Source material -
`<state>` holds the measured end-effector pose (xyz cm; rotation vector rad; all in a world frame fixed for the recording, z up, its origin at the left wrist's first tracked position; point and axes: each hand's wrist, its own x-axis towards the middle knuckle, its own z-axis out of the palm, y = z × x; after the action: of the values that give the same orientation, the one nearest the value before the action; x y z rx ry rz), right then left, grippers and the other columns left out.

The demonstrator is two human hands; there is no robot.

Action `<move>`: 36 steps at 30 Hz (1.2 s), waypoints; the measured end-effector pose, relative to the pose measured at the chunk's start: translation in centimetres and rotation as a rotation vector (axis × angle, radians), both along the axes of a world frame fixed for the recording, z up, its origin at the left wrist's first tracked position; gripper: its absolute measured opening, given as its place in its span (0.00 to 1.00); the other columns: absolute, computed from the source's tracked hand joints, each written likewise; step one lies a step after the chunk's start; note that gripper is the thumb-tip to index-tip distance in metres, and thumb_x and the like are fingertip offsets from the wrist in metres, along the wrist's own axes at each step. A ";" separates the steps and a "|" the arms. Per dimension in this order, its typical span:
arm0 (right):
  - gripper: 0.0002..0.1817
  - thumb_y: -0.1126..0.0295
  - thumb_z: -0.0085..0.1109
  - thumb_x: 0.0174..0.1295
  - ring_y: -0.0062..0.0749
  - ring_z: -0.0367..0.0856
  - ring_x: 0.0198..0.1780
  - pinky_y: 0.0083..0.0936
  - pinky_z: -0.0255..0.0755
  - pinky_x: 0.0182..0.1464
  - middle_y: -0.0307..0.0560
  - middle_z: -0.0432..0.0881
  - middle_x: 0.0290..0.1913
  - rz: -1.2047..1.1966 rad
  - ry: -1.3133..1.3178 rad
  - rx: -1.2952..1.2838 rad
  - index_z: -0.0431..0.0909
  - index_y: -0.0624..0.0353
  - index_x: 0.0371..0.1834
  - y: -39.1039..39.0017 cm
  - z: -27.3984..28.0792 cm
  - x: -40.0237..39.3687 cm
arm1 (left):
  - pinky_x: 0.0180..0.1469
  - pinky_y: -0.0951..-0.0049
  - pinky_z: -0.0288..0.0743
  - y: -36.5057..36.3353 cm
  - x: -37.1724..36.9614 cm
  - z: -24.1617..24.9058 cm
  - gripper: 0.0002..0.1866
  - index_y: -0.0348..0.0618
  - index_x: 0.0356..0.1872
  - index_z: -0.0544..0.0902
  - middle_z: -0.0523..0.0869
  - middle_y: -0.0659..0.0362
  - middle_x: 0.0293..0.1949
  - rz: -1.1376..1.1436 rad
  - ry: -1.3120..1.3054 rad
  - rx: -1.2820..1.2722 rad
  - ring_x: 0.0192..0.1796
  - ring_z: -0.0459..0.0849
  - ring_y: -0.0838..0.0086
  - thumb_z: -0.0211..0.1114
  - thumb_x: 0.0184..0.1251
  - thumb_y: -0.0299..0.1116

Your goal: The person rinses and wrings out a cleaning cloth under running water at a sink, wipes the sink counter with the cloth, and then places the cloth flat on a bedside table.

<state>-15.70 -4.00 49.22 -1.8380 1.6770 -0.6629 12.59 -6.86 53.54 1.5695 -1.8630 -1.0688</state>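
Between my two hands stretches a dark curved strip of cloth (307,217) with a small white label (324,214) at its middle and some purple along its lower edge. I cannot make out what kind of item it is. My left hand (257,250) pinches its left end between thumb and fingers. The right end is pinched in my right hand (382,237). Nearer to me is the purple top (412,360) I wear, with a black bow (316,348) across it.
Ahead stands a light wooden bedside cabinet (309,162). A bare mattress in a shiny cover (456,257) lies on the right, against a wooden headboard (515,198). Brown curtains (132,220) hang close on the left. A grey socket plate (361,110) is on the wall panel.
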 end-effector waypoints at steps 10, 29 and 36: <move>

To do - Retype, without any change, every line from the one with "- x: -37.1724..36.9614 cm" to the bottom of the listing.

Result -
  - x: -37.1724..36.9614 cm
  - z: -24.1617..24.9058 cm
  - gripper: 0.0002..0.1866
  - index_y: -0.0348..0.0618
  - index_x: 0.0356..0.1872
  - index_z: -0.0544..0.0902
  - middle_z: -0.0523..0.0869
  - middle_y: -0.0659..0.0362
  - middle_x: 0.0293..0.1949
  - rz: -1.1376..1.1436 rad
  - ry: -1.3120..1.3054 rad
  - rx: -1.2820..1.2722 rad
  - ring_x: 0.0192..0.1796
  - ring_z: -0.0459..0.0849
  - ring_y: -0.0838..0.0086
  - thumb_z: -0.0211..0.1114
  - thumb_x: 0.0184..0.1251
  - thumb_y: -0.0299..0.1116

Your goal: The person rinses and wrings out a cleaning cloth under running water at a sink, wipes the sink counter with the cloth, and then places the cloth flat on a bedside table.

<state>-15.70 -4.00 49.22 -1.8380 1.6770 -0.6629 12.59 -6.86 53.54 1.5695 -1.8630 -1.0688</state>
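Between my two hands stretches a dark curved strip of cloth (307,217) with a small white label (324,214) at its middle and some purple along its lower edge. I cannot make out what kind of item it is. My left hand (257,250) pinches its left end between thumb and fingers. The right end is pinched in my right hand (382,237). Nearer to me is the purple top (412,360) I wear, with a black bow (316,348) across it.
Ahead stands a light wooden bedside cabinet (309,162). A bare mattress in a shiny cover (456,257) lies on the right, against a wooden headboard (515,198). Brown curtains (132,220) hang close on the left. A grey socket plate (361,110) is on the wall panel.
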 end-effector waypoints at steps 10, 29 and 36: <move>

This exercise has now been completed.